# UFC 244: Diaz vs Masvidal - Who Ye Got?



## NbleSavage (Nov 1, 2019)

Fook the rankings and fook the belts, this should be a fighter's fight. Two lads who aren't afraid to put it on the line & stand in the pocket. 

Masvidal's chin is made of granite, and Diaz has cardio for days. Jorge has never been stopped in the UFC, and its been nearly 5 years since Diaz has been outed. 

What say ye - who takes it?


----------



## BigGameHunter (Nov 1, 2019)

Its one of those fights I cannot be objective enough to call it. Hard to pick against either one of them.  Going to be a good one though.  Every time I bet against the Diaz brothers I get Stockton slapped.  All conventional wisdom really goes out the window when predicting a Diaz Bro fight.  So I will sit this one out and spectate. 
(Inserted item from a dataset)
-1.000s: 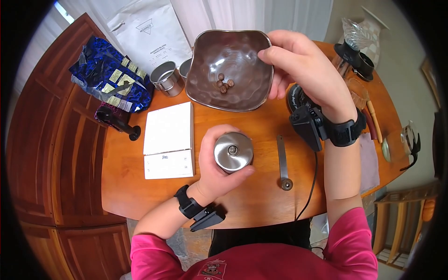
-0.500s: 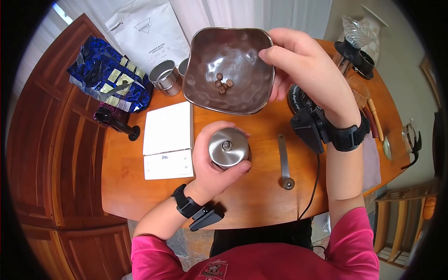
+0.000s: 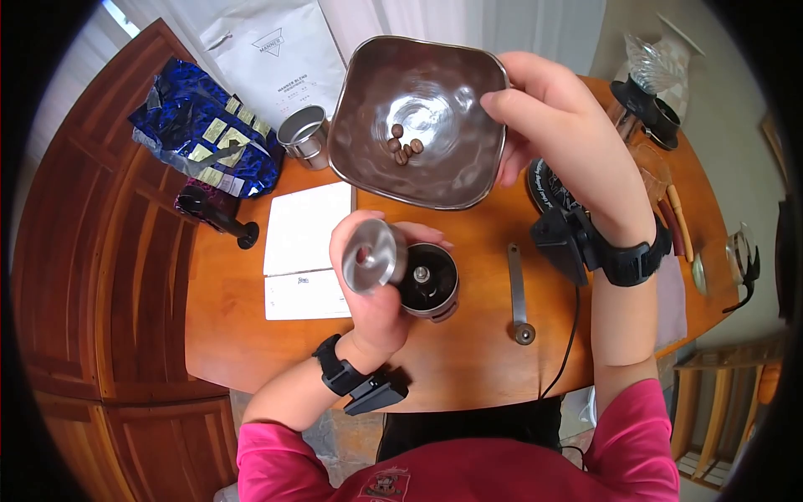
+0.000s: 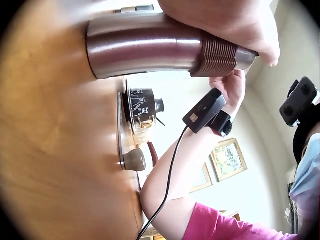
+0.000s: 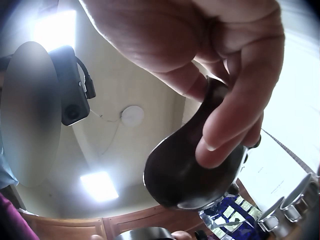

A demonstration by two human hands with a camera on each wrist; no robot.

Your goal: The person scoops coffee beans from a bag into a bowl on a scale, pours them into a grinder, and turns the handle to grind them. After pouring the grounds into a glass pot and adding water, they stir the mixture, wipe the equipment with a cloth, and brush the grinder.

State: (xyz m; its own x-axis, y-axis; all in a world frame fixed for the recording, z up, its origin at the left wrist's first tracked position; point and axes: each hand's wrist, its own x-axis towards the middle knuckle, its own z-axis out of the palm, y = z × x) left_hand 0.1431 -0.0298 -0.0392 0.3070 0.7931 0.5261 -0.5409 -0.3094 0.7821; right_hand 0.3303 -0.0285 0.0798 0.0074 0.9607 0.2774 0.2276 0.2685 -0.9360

 FDs got a lot of money riding on this so:

Diaz by Flying Dragon Choke......anyone


----------



## tinymk (Nov 1, 2019)

I really don’t like either one but it is a fight that you just have to watch. 


 I say Diaz by decision


----------



## Bro Bundy (Nov 1, 2019)

I think masvidal is gonna put it on him


----------



## TheRealDeal (Nov 1, 2019)

I think Diaz will take the W but it's gonna be by decision.


----------



## John Ziegler (Nov 1, 2019)

Diaz Diaz <--- chanting


----------



## Beserker (Nov 1, 2019)

Masvidal 

President Trump is going to be in the audience I hear...


----------



## Bro Bundy (Nov 2, 2019)

diaz has slapped almost everyone he has ever faced..Its gonna be cool to see if he can get a slap off on jorge


----------



## Bro Bundy (Nov 2, 2019)

slapping is pure genius in mma...Not only do u throw the guy off but its embarrassing


----------



## TheRealDeal (Nov 2, 2019)

Bro Bundy said:


> slapping is pure genius in mma...Not only do u throw the guy off but its embarrassing



The Stockton slap is the ultimate **** you in the UFC.


----------



## TheRealDeal (Nov 2, 2019)

If it's allowed, I'll post a link to the fight later tonight for you guys to stream it for free.


----------



## Bro Bundy (Nov 2, 2019)

TheRealDeal said:


> If it's allowed, I'll post a link to the fight later tonight for you guys to stream it for free.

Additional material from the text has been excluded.